WHAT IS BEING ASKED: Below this sentence is a listing; return exactly its lines from the one with "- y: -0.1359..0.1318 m" to the one with "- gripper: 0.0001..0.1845", both kept, and nothing more.

GIVEN MATERIAL:
- - - - -

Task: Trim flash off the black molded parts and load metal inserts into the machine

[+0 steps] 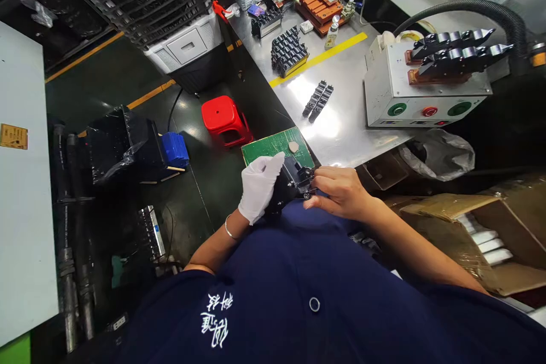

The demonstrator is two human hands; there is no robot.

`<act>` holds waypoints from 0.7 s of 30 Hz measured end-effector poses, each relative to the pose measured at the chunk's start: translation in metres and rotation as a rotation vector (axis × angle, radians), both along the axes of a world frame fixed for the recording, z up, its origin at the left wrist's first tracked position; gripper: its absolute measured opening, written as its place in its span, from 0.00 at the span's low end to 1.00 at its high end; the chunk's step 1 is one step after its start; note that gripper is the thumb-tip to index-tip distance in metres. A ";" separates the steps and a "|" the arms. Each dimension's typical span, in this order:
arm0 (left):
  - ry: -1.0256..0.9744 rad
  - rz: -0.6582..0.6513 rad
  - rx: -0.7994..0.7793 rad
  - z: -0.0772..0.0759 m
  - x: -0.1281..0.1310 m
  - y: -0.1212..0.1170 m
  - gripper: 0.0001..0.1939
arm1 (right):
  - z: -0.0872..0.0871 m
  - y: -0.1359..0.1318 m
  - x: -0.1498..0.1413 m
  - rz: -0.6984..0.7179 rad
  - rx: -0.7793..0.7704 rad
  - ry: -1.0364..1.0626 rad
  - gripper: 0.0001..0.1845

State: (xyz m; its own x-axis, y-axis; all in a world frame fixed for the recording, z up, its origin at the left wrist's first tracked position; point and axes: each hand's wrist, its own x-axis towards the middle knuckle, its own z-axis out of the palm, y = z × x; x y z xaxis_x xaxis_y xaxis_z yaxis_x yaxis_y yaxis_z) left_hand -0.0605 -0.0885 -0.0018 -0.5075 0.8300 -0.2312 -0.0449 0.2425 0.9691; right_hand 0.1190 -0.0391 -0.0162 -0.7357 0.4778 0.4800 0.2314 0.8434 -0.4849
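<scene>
Close to my chest I have a black moulded plastic part (294,170) with small knobs and metal-looking bits along its right side. My left hand (259,186), in a white glove, grips its left side with the fingers closed. The bare fingers of my right hand (339,189) are bent and pinch its right edge. My palms and the lower end of the part hide some of the contact. Just beyond the part lies a green board (268,148) with a small pale round piece (293,147) on it.
The metal table (341,142) carries two black strips (318,101), a block of black parts (290,51), yellow tape (319,60) and a grey machine (426,91) with buttons. A red stool (226,119) stands left; an open carton (452,210) sits right.
</scene>
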 end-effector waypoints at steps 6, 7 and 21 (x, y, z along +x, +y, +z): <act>0.030 0.004 0.013 -0.002 0.000 0.001 0.22 | -0.005 0.000 -0.001 -0.008 -0.113 0.064 0.27; 0.029 0.009 0.020 -0.002 -0.001 0.001 0.21 | -0.006 0.000 -0.002 -0.036 -0.152 0.080 0.27; -0.082 -0.308 0.039 0.009 -0.021 -0.012 0.17 | -0.010 0.010 -0.003 -0.258 -0.336 0.251 0.22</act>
State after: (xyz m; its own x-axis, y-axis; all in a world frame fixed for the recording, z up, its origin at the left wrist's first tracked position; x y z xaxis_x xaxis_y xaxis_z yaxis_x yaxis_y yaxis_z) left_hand -0.0818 -0.1008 0.0077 -0.2122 0.9507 -0.2263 -0.0540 0.2198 0.9741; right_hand 0.1155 -0.0286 -0.0266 -0.4539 0.7884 0.4151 0.2534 0.5609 -0.7882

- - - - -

RESULT BELOW:
  - y: -0.1359..0.1318 m
  - x: -0.1498..0.1413 m
  - rz: -0.6984..0.7179 rad
  - rx: -0.7793..0.7704 rad
  - ry: -1.0364..1.0626 rad
  - gripper: 0.0001..0.1845

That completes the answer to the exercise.